Son olarak sevdiği şairlerden örnek veren Yeşilyurt, "Paul Celan bir zamanlar kendimle karamsarlık yönünden özdeşlik kurduğum bir şair. 'Hiç Kimsenin Gülü' kitabıyla tanıdım kendisini; okudum ve etkilendim. Almancayı çok iyi kullanan bir şair olduğu söyleniyor. Nazi kamplarında yaşamış ve orada üzerine sinen korkuyu şiirlerinde görüyorsunuz. Ailesi parçalanmış ve o parçalanmış hissini fark ediyorsunuz, bu yüzden kendisinde bir aidiyetsizlik de var. Şiirlerinde kasveti yorumlama şekli çok ilginç.
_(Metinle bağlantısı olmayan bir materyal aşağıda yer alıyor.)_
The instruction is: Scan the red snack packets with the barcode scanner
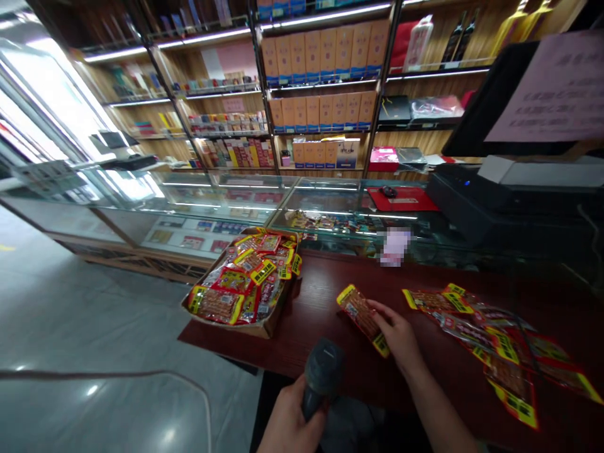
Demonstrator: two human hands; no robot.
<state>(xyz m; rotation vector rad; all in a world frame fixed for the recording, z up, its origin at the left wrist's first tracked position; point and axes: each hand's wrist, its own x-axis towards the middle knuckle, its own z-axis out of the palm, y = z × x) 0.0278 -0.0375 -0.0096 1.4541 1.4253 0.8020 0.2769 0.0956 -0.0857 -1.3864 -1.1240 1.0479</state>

Anlatımı kapalı bir şair, onu okuyunca bir şeyi çok sade söyleyip nasıl bu kadar kapalı şiirler yazabildiğini merak ediyor insan. İkinci şairim Lale Müldür. Müldür'ün çok yönlü bir zihin dünyası var; diller, matematik, astronomi, dinler vs. Bundan dolayı şiirleri çok katmanlı ve zekasının tüm pırıltılarını şiirlerinde görmek beni çok etkiliyor. Kendi içinde sembolik bir dünyası var ve onun içine girmek beni mutlu ediyor. Şairle kafamda konuştuğum bana yetiyor" ifadelerini kullandı.